Sunday, February 9, 2014

Foundations of the Sale

There are three foundations that make every sale succeed.  They are : 1) Client needs the solution you are providing.  2) Client has reasonable expectation of the product and the service you provide. 3) The client feels they have paid a fair price for the solution provided.  When the client sends a strong buying signal before these three foundations are in place, start the paperwork.  But understand that your job isn't finished.  Don't take the signature until all three conditions are met. 

Short of reaching for the pen and asking for the sales agreement, is there a clear buying signal?  Sure there is.  And when your customer starts to send the buying signal, can you rush the sale, or over-think it?  Of course.  So let's get it right.  It's much more profitable to sell the prospect correctly on the first try than to try to appease an unsatisfied client.

Customers send buying signals from the moment they agree to meet with a sales person.  They'll tell you what they want, what they need, what they have filling that need right now, and why they are considering a change.  They'll ask for a delivery or in-service date. Is that the right moment to close the sale? 

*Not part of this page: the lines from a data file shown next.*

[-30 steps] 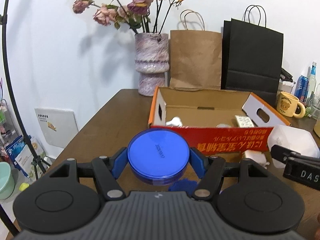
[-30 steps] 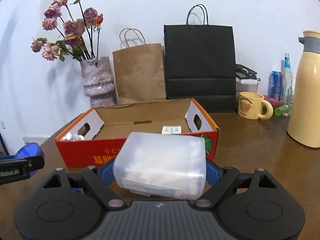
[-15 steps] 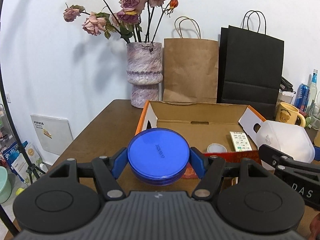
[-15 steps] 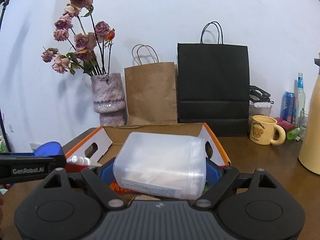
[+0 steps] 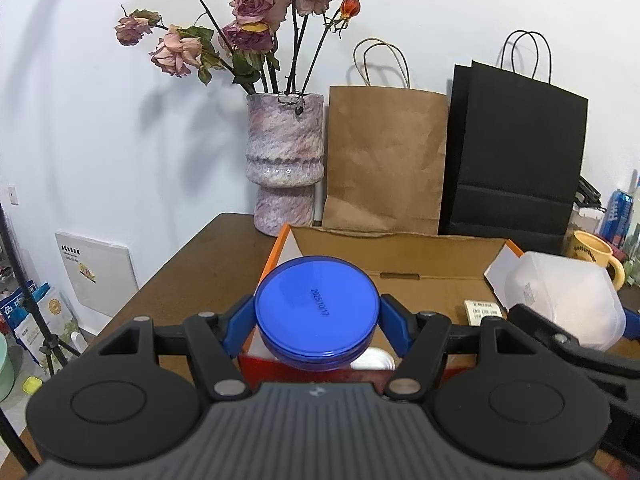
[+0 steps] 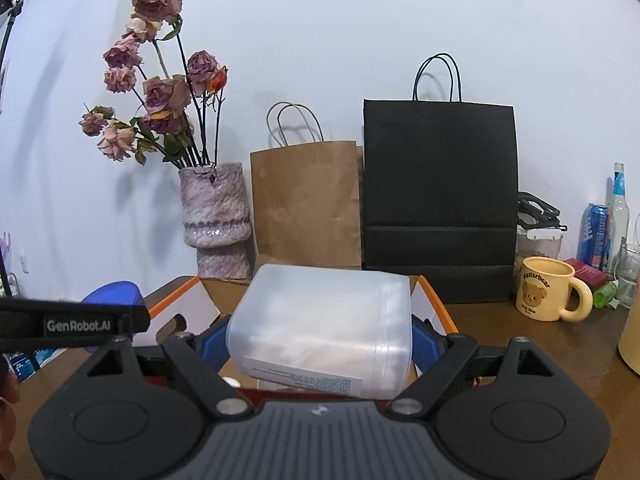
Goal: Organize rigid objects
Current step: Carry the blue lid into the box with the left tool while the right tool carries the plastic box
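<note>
While both grippers hold loads, the cardboard box [image 5: 436,276] lies just ahead and below — left gripper [image 5: 317,320] clamps the blue jar [image 5: 317,306], right gripper [image 6: 320,340] the white tub [image 6: 324,328], its long axis crosswise.

A blue lid [image 5: 317,307] sits between blue pads [image 5: 394,322] on a black tool [image 5: 317,320], a frosted white tub [image 6: 322,328] nearby, over an orange-edged brown box [image 5: 400,254], by a mottled pink-purple vase [image 5: 285,160], brown bag [image 5: 384,160], black bag [image 5: 516,152] and yellow bear mug [image 6: 548,294].
</note>
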`<state>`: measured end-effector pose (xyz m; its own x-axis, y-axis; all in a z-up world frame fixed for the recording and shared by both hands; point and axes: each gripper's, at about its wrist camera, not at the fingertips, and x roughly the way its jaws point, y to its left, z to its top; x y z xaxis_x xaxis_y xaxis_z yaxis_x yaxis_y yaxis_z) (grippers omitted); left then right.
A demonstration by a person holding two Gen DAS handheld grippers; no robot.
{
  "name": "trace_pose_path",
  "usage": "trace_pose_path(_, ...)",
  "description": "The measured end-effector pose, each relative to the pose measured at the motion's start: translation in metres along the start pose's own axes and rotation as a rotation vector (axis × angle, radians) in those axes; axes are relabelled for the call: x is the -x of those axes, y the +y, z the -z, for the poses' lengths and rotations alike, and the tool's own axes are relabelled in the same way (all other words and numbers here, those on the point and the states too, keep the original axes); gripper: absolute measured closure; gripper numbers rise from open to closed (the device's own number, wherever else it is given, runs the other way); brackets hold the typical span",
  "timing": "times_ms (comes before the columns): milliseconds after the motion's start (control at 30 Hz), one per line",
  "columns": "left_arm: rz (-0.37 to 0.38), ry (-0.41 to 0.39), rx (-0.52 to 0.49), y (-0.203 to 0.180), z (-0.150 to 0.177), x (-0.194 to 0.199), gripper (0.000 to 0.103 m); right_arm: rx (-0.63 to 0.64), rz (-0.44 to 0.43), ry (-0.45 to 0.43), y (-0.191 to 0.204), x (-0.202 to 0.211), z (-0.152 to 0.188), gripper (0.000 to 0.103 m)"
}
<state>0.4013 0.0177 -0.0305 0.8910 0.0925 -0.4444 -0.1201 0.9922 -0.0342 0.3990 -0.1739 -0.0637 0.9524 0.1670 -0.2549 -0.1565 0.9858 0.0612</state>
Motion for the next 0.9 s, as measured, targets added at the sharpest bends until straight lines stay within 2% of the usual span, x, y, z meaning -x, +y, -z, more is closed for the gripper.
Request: trace_pose_path(900,-0.027,0.03,-0.007,-0.022,-0.027,-0.084,0.035,0.022,0.0,0.031,-0.018,-0.088,-0.005,0.017)
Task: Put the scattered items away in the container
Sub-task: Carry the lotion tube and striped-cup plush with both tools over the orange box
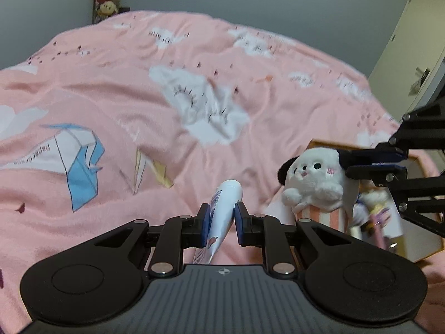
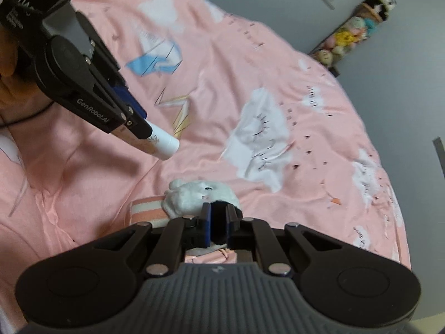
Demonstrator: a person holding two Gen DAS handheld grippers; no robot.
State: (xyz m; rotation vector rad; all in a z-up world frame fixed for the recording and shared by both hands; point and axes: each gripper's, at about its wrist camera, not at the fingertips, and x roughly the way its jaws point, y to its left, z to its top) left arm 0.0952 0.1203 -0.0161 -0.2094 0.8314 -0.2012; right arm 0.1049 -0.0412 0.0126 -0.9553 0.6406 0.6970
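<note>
Pink bed cover with cloud and paper-crane print fills both views; what shows of it carries no loose items, though the near edge is hidden behind the tools.

Container: tan-rimmed box with a pale inside, sitting on the bed at the right of the left wrist view, half hidden by the plush and the right tool. A small figure-like toy seems to lie in it already, too blurred to be sure.

White plush dog, black ear, striped pink body: right tongs are clamped together on its black ear; in the right wrist view the dark ear fills the narrow gap between the pads. Plush hangs in front of the box, not yet inside.

White tube, blue print: left tongs pinched on its body, cap end pointing forward, clear of the cover.

Judged progress: mid to late. Both visible strays are picked up and held near the box; neither is dropped in. Left to do: carry over the opening, release the plush, release the tube.
</note>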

The answer is, only sometimes.  We want happy customers.  They become our advocates and sources of repeat business or referrals.  Still, no one wants to feel like they are part of your agenda. So when they ask, "when can we take delivery" or "what kind of deposit do you need" or "how do I bring my people up to speed on this" or any other classic buying signal,  it's time to stop any overt selling.  They're sold.  It's time instead to educate and advise. That will help ensure a happy customer.

Move to what using the product will mean for that client. Ask them questions about how they anticipate implementation working, and use that part of the conversation to set realistic expectations.  Make sure they understand the payment process.  Clients who can reach out and get immediate answers are usually the happiest, so make sure they have your number, the support number, and the address of the website.  Now you're ready for the signature.

Always send a follow-up email thanking them for their time and business.  If your client will be working with someone else for fulfillment of their order, make sure that you include all of the contact information in the email.  That customer is about to be an excellent referral source for you, and that will keep bringing you commissions as long as they are happy!

Tuesday, February 4, 2014

Shake Off Your Stale Sales Pitch

We all learn them: Long pitch, short pitch, elevator speech, card-passing catch phrase...  They are useful; they help us stay on track when we're nervous, and help us cover all the high points in the face of distractions.  And sadly, they can be total killers of a relationship with a current of potential client. 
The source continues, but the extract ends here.